■ TASK TO CARRY OUT ■
The entries are to be repeated exactly, with all pictures omitted.
==============================
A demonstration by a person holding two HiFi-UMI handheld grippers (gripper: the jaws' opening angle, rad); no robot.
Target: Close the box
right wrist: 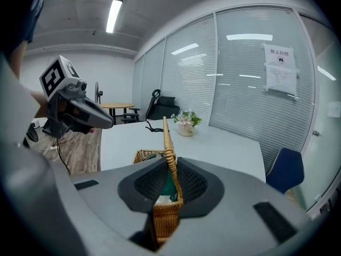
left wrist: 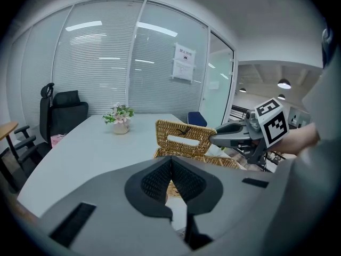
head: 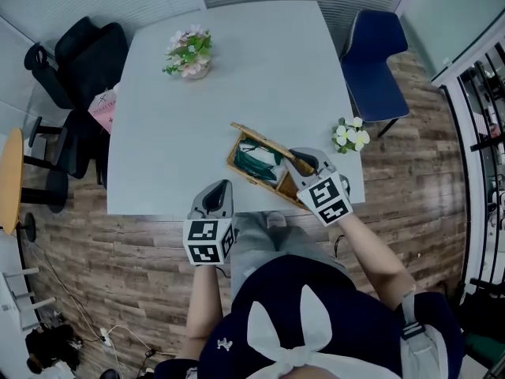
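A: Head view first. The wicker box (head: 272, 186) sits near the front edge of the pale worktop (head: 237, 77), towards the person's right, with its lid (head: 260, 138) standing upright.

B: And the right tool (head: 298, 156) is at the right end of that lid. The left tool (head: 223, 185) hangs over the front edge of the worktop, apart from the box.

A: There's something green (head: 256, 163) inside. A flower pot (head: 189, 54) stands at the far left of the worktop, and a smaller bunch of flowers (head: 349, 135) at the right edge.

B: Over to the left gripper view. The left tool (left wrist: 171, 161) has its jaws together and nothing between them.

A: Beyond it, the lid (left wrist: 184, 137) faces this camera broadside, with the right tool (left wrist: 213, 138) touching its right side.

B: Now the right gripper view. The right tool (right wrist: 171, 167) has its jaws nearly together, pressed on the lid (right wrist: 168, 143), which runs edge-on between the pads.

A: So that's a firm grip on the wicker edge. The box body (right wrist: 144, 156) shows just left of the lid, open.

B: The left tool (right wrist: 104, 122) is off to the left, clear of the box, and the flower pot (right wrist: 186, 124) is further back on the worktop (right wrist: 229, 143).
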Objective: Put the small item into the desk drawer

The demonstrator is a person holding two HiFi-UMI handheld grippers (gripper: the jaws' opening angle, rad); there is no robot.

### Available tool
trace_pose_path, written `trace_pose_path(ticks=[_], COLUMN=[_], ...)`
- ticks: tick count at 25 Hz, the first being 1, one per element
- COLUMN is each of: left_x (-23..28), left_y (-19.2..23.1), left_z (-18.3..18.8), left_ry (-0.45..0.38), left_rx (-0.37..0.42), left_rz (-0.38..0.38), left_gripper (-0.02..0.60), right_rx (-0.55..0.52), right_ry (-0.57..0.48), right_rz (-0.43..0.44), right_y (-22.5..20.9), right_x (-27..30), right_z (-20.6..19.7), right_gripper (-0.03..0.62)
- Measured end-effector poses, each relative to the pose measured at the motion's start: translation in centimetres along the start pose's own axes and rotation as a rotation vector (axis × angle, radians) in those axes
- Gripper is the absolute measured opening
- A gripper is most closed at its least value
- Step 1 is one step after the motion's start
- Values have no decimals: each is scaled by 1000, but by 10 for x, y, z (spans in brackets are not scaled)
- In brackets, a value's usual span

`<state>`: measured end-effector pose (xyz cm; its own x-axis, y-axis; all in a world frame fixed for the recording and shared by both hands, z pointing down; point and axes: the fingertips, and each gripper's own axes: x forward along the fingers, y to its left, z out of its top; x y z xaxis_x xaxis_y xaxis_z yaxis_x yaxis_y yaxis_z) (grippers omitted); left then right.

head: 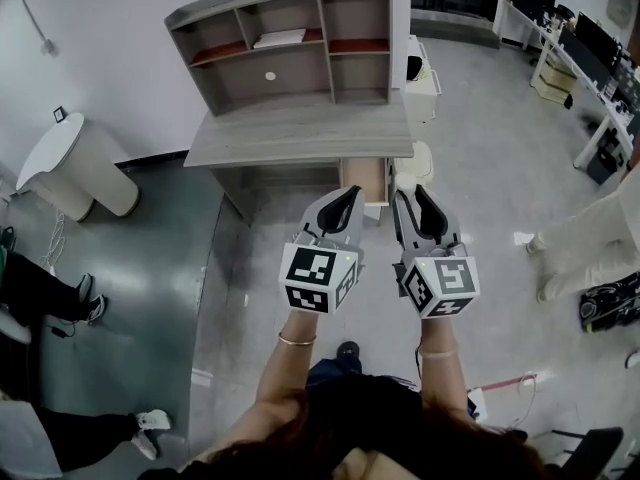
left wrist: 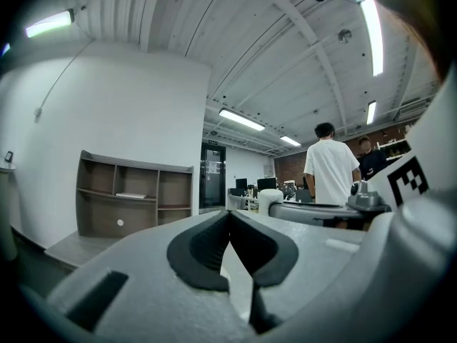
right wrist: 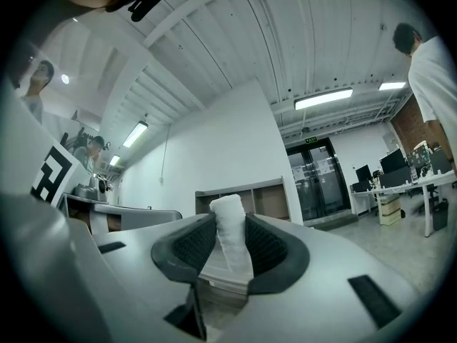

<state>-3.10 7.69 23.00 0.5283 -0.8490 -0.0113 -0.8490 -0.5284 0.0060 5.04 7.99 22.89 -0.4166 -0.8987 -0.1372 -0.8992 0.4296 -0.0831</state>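
Slip risk first: right gripper [right wrist: 230, 221] has its jaws clamped on a white roll [right wrist: 230, 252], the small item, which looks like soft cloth or tissue. The pads bite only its lower part and the top pokes up past the tips, leaning a bit. Soft stuff can compress and creep out of the pads, so a jolt or quick swing on the way in could drop it on the floor short of the desk [head: 300, 133]. Left gripper [left wrist: 229, 214] has jaws together with nothing between them, held beside the right one, the two just apart in the head view. The drawer [head: 363, 178] under the desk top looks pulled out, but how far I cannot tell, since both grippers cover its front. Both grippers are short of the desk, so the carry is unfinished. If the opening is shallow, the tall roll could catch the desk-top edge above it and be knocked sideways out of the grip. Releasing too high or too far back could let it bounce or roll over the drawer's front lip. The left gripper runs so close that it could bump the right one or the roll. With its jaws together it would have to open before it could steady the drawer. A standing person [head: 590, 238] to the right is well apart, low risk.
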Motion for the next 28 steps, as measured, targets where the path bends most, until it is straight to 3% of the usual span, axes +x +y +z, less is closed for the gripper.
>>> trace_pose_path(ticks=[12, 21, 28], left_x=[40, 66, 95], left_y=[49, 58, 69], left_z=[1, -7, -19], left_ry=[-19, -4, 7], left_rx=[-19, -41, -46], left_rz=[-51, -91, -78], left_gripper=[15, 15, 15], right_rx=[-43, -51, -55], right_ry=[0, 19, 29], right_rz=[-41, -67, -55], right_y=[-4, -15, -33], right_x=[61, 82, 104], right_z=[-7, -14, -27], right_gripper=[123, 123, 123])
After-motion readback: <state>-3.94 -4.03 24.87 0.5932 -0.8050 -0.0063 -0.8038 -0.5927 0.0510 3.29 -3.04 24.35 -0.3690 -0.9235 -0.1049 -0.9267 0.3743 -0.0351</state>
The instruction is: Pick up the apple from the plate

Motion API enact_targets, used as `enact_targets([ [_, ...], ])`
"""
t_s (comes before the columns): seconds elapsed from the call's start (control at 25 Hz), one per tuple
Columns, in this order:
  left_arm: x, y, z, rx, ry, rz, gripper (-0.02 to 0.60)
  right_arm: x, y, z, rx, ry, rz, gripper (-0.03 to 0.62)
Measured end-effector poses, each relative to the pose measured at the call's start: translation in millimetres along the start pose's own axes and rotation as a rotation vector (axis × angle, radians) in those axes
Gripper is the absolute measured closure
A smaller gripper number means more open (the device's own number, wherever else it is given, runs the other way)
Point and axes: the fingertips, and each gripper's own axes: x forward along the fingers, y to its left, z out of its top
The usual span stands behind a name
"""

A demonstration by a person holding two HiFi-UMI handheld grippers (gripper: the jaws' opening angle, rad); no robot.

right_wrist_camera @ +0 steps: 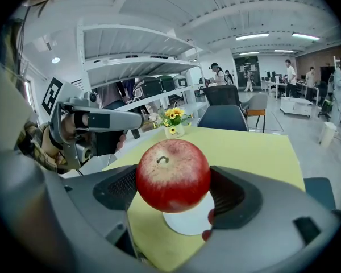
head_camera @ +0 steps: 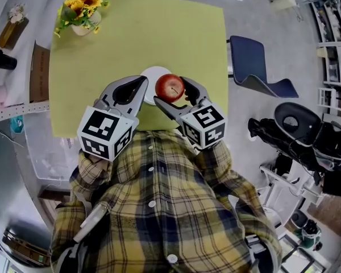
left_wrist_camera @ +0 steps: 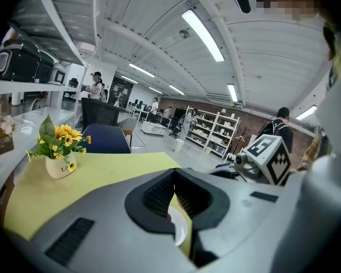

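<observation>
A red apple (head_camera: 169, 87) (right_wrist_camera: 173, 175) is clamped between the pads of my right gripper (head_camera: 174, 94) (right_wrist_camera: 173, 191), which is shut on it. The apple hangs a little above the white plate (head_camera: 149, 74) (right_wrist_camera: 188, 224), clear of its surface. The plate lies near the front edge of the yellow-green table (head_camera: 131, 33). My left gripper (head_camera: 137, 88) (left_wrist_camera: 173, 193) sits just left of the plate, its jaws shut together with nothing between them; a slice of the plate (left_wrist_camera: 179, 230) shows under them. In the right gripper view the left gripper (right_wrist_camera: 96, 124) is at the left.
A white pot of sunflowers (head_camera: 82, 13) (left_wrist_camera: 59, 152) stands at the table's far left corner. A blue chair (head_camera: 256, 67) is beyond the right edge, with black bags (head_camera: 307, 135) near it. Shelving (head_camera: 11, 50) runs along the left.
</observation>
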Motion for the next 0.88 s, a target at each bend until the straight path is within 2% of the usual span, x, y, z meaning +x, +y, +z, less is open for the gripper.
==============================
■ ANSWER FOR THIS EXERCISE ■
A demonstration by a person holding two HiFi-UMI handheld grippers (gripper: the jaws' opening angle, rad); no robot.
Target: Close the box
right wrist: 
left wrist: 
head: 
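A: Head view first. The wicker box (head: 272, 186) sits near the front edge of the pale worktop (head: 237, 77), towards the person's right, with its lid (head: 260, 138) standing upright.

B: And the right tool (head: 298, 156) is at the right end of that lid. The left tool (head: 223, 185) hangs over the front edge of the worktop, apart from the box.

A: There's something green (head: 256, 163) inside. A flower pot (head: 189, 54) stands at the far left of the worktop, and a smaller bunch of flowers (head: 349, 135) at the right edge.

B: Over to the left gripper view. The left tool (left wrist: 171, 161) has its jaws together and nothing between them.

A: Beyond it, the lid (left wrist: 184, 137) faces this camera broadside, with the right tool (left wrist: 213, 138) touching its right side.

B: Now the right gripper view. The right tool (right wrist: 171, 167) has its jaws nearly together, pressed on the lid (right wrist: 168, 143), which runs edge-on between the pads.

A: So that's a firm grip on the wicker edge. The box body (right wrist: 144, 156) shows just left of the lid, open.

B: The left tool (right wrist: 104, 122) is off to the left, clear of the box, and the flower pot (right wrist: 186, 124) is further back on the worktop (right wrist: 229, 143).
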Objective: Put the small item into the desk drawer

The demonstrator is a person holding two HiFi-UMI handheld grippers (gripper: the jaws' opening angle, rad); there is no robot.

### Available tool
trace_pose_path, written `trace_pose_path(ticks=[_], COLUMN=[_], ...)`
- ticks: tick count at 25 Hz, the first being 1, one per element
- COLUMN is each of: left_x (-23..28), left_y (-19.2..23.1), left_z (-18.3..18.8), left_ry (-0.45..0.38), left_rx (-0.37..0.42), left_rz (-0.38..0.38), left_gripper (-0.02..0.60), right_rx (-0.55..0.52), right_ry (-0.57..0.48), right_rz (-0.43..0.44), right_y (-22.5..20.9), right_x (-27..30), right_z (-20.6..19.7), right_gripper (-0.03..0.62)
- Measured end-effector poses, each relative to the pose measured at the motion's start: translation in centimetres along the start pose's own axes and rotation as a rotation vector (axis × angle, radians) in those axes
- Gripper is the absolute measured opening
- A gripper is most closed at its least value
- Step 1 is one step after the motion's start
- Values have no decimals: each is scaled by 1000, but by 10 for x, y, z (spans in brackets are not scaled)
- In brackets, a value's usual span

`<state>`: measured end-effector pose (xyz cm; its own x-axis, y-axis; all in a world frame fixed for the recording and shared by both hands, z pointing down; point and axes: the fingertips, and each gripper's own axes: x forward along the fingers, y to its left, z out of its top; x y z xaxis_x xaxis_y xaxis_z yaxis_x yaxis_y yaxis_z) (grippers omitted); left then right.

head: 
left wrist: 
right wrist: 

<state>-3.10 7.69 23.00 0.5283 -0.8490 -0.0113 -0.8490 -0.5284 0.0060 5.04 7.99 22.89 -0.4166 -0.8987 -0.1372 -0.8992 0.4296 -0.0831</state>
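Slip risk first: right gripper [right wrist: 230, 221] has its jaws clamped on a white roll [right wrist: 230, 252], the small item, which looks like soft cloth or tissue. The pads bite only its lower part and the top pokes up past the tips, leaning a bit. Soft stuff can compress and creep out of the pads, so a jolt or quick swing on the way in could drop it on the floor short of the desk [head: 300, 133]. Left gripper [left wrist: 229, 214] has jaws together with nothing between them, held beside the right one, the two just apart in the head view. The drawer [head: 363, 178] under the desk top looks pulled out, but how far I cannot tell, since both grippers cover its front. Both grippers are short of the desk, so the carry is unfinished. If the opening is shallow, the tall roll could catch the desk-top edge above it and be knocked sideways out of the grip. Releasing too high or too far back could let it bounce or roll over the drawer's front lip. The left gripper runs so close that it could bump the right one or the roll. With its jaws together it would have to open before it could steady the drawer. A standing person [head: 590, 238] to the right is well apart, low risk.
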Motion for the next 28 steps, as measured, targets where the path bends most, until it is straight to 3% of the usual span, axes +x +y +z, less is closed for the gripper.
>>> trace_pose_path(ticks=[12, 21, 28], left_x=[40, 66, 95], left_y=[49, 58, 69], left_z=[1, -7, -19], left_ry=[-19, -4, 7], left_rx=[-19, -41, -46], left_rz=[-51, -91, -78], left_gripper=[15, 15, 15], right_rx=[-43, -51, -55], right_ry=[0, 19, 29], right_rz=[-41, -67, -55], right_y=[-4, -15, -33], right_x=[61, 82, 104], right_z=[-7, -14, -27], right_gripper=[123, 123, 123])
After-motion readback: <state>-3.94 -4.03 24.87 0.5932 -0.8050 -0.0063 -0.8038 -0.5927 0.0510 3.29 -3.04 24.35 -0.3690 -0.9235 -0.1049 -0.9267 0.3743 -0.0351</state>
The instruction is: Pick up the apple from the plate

Motion API enact_targets, used as `enact_targets([ [_, ...], ])`
"""
t_s (comes before the columns): seconds elapsed from the call's start (control at 25 Hz), one per tuple
Columns, in this order:
  left_arm: x, y, z, rx, ry, rz, gripper (-0.02 to 0.60)
  right_arm: x, y, z, rx, ry, rz, gripper (-0.03 to 0.62)
Measured end-effector poses, each relative to the pose measured at the call's start: translation in millimetres along the start pose's own axes and rotation as a rotation vector (axis × angle, radians) in those axes
Gripper is the absolute measured closure
A smaller gripper number means more open (the device's own number, wherever else it is given, runs the other way)
Point and axes: the fingertips, and each gripper's own axes: x forward along the fingers, y to its left, z out of its top
The usual span stands behind a name
"""

A demonstration by a person holding two HiFi-UMI handheld grippers (gripper: the jaws' opening angle, rad); no robot.

right_wrist_camera @ +0 steps: 
head_camera @ +0 steps: 
left_wrist_camera @ +0 steps: 

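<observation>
A red apple (head_camera: 169, 87) (right_wrist_camera: 173, 175) is clamped between the pads of my right gripper (head_camera: 174, 94) (right_wrist_camera: 173, 191), which is shut on it. The apple hangs a little above the white plate (head_camera: 149, 74) (right_wrist_camera: 188, 224), clear of its surface. The plate lies near the front edge of the yellow-green table (head_camera: 131, 33). My left gripper (head_camera: 137, 88) (left_wrist_camera: 173, 193) sits just left of the plate, its jaws shut together with nothing between them; a slice of the plate (left_wrist_camera: 179, 230) shows under them. In the right gripper view the left gripper (right_wrist_camera: 96, 124) is at the left.
A white pot of sunflowers (head_camera: 82, 13) (left_wrist_camera: 59, 152) stands at the table's far left corner. A blue chair (head_camera: 256, 67) is beyond the right edge, with black bags (head_camera: 307, 135) near it. Shelving (head_camera: 11, 50) runs along the left.
</observation>
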Motion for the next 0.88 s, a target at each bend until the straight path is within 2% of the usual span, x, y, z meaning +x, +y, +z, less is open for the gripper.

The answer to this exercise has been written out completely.